- Supplied material
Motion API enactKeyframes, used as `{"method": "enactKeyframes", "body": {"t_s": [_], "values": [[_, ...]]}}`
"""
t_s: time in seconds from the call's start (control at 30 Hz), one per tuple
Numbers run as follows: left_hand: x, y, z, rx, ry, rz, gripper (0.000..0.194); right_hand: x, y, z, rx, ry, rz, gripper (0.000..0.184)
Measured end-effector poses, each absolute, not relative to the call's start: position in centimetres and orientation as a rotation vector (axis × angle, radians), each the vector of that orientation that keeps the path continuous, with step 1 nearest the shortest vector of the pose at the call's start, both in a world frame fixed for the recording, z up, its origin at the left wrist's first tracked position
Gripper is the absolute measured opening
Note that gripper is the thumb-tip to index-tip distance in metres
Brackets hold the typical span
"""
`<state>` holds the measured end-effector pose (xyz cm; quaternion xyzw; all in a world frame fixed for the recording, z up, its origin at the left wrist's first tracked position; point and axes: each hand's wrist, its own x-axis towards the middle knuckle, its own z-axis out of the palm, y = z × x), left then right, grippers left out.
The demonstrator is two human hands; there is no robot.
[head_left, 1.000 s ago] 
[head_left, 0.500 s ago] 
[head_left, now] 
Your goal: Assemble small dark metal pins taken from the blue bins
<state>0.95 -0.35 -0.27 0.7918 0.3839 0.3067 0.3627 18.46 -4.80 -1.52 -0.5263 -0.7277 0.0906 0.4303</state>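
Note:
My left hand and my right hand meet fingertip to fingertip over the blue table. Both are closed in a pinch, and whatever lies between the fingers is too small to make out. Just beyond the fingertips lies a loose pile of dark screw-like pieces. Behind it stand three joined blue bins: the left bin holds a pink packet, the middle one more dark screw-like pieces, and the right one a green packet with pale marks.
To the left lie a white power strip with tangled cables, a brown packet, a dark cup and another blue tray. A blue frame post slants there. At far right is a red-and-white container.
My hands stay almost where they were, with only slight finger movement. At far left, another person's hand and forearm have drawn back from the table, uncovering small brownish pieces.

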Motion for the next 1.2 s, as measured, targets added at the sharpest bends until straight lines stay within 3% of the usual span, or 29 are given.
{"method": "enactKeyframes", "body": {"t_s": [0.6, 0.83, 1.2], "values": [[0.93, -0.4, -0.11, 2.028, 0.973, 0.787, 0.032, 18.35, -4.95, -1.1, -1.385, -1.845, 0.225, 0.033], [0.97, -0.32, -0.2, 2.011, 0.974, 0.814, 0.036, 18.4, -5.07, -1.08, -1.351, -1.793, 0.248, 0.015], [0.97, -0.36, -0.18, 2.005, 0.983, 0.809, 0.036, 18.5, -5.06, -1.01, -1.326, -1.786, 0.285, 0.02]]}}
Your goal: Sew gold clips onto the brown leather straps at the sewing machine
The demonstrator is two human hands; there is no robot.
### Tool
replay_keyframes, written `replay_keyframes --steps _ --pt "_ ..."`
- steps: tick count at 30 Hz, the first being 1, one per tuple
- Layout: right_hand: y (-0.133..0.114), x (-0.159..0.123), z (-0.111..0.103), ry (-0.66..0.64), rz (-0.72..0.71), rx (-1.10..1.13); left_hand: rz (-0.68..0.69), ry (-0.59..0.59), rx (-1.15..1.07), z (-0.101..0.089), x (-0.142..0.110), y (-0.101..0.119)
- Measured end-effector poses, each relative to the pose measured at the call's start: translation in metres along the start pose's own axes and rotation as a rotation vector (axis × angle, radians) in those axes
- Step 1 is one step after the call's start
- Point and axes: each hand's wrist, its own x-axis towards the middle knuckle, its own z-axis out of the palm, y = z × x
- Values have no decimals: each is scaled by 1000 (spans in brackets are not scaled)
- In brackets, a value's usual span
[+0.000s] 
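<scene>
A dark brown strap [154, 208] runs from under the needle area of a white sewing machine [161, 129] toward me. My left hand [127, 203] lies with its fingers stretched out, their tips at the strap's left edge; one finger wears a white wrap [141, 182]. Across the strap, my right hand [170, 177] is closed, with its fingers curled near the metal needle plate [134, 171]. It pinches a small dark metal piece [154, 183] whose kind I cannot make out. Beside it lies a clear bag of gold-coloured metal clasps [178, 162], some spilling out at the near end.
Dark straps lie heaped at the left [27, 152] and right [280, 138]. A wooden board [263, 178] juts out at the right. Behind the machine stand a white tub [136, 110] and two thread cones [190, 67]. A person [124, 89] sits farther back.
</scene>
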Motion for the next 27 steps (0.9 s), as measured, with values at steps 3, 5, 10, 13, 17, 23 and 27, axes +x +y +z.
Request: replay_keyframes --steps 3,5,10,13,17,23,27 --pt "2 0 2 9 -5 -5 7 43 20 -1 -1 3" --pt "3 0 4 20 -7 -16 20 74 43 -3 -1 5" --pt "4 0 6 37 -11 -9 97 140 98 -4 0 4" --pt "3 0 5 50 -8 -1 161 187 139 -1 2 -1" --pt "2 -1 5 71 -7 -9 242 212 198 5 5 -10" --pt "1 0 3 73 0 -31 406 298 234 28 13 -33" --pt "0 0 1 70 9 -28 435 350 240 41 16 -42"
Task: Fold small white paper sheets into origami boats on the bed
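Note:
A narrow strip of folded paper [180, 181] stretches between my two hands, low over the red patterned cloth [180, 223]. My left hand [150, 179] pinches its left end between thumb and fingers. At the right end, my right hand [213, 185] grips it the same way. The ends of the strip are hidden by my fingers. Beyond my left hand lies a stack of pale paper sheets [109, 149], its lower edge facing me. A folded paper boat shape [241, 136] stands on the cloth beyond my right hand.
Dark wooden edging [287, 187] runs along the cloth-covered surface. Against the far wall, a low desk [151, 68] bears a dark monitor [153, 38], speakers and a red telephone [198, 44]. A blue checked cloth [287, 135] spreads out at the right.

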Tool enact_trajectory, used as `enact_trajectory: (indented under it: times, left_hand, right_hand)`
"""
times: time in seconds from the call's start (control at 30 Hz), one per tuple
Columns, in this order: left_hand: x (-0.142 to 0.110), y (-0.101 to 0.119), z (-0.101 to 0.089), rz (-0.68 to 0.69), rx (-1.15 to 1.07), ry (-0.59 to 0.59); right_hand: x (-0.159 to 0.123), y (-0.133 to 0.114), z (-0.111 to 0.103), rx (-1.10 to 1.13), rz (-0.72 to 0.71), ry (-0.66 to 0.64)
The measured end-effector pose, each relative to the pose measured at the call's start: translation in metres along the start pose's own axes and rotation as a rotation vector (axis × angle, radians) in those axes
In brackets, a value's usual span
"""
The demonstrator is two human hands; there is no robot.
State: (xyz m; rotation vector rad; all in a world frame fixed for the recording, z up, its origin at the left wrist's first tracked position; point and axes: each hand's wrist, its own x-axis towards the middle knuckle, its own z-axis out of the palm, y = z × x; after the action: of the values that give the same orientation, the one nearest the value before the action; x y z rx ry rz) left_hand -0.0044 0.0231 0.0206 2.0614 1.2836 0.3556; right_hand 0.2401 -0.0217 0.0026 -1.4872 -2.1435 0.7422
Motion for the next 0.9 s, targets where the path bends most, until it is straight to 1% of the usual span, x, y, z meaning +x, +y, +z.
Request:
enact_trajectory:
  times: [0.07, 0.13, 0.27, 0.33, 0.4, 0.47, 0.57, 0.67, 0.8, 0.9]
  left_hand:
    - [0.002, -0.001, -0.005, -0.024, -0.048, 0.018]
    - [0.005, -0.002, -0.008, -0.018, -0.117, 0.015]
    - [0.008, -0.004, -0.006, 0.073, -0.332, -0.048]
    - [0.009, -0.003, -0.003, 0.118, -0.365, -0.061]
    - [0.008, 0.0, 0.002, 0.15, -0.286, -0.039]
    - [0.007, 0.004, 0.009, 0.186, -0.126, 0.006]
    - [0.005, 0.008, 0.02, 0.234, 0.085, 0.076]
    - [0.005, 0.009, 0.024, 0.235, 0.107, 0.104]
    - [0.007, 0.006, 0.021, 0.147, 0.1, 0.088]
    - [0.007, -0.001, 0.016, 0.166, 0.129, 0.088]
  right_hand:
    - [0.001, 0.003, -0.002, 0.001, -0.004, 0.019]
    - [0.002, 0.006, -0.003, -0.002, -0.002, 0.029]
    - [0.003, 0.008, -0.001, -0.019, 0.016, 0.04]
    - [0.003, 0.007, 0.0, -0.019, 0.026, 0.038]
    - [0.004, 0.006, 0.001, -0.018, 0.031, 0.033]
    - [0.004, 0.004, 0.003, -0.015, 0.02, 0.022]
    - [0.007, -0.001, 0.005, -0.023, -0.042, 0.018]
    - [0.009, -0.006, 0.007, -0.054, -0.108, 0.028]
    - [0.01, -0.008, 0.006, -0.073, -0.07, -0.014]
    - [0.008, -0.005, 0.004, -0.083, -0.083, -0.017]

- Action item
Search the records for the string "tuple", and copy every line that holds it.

- Task output
t_s: time in seconds from the call's start (control at 30 Hz), one per tuple
- steps: tick count at 30 Hz, the first being 1, one per tuple
times: time in seconds from the call's start (control at 30 Hz), one per tuple

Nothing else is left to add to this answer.